#### Problem to work on
Write out, word for word, only the data from its first line to the line containing "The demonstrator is".

[[ Information provided open ]]

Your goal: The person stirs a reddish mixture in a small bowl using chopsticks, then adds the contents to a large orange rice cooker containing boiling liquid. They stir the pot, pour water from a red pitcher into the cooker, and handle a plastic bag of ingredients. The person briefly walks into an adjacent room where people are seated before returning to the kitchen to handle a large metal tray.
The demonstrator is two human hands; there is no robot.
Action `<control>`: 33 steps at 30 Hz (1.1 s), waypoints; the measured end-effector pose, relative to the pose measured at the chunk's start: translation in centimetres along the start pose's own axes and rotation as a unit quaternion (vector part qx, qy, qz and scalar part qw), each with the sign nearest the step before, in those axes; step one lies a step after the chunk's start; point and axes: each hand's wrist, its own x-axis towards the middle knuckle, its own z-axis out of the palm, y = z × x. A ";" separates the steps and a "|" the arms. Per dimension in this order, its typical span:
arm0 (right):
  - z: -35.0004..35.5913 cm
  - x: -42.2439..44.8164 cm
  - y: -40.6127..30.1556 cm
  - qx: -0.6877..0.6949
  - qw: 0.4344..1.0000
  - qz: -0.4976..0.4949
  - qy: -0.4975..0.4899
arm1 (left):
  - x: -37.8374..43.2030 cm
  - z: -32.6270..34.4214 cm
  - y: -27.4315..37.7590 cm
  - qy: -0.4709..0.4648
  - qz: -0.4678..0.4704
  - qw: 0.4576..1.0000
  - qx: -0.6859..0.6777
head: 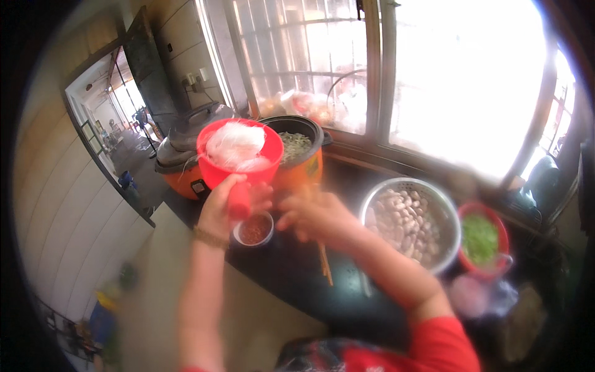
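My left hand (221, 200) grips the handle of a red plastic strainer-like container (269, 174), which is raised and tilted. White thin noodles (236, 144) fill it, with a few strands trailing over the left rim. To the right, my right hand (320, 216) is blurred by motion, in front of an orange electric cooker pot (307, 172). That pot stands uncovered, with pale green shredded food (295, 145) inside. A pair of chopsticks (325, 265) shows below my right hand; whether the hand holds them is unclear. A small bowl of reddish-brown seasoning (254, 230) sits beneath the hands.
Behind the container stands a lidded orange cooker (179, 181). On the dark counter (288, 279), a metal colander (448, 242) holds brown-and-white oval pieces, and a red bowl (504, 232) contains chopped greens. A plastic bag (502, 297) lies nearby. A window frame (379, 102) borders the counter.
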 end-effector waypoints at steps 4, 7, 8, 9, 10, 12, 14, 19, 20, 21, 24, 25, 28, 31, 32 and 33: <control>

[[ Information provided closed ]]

#### Exercise response
Your goal: The person stirs a reddish mixture in a small bowl using chopsticks, then adds the contents to a large orange rice cooker containing boiling liquid. They stir the pot, pour water from a red pitcher into the cooker, and handle a plastic bag of ingredients. The person briefly walks into an adjacent room where people are seated before returning to the kitchen to handle a large metal tray.
The demonstrator is two human hands; there is no robot.

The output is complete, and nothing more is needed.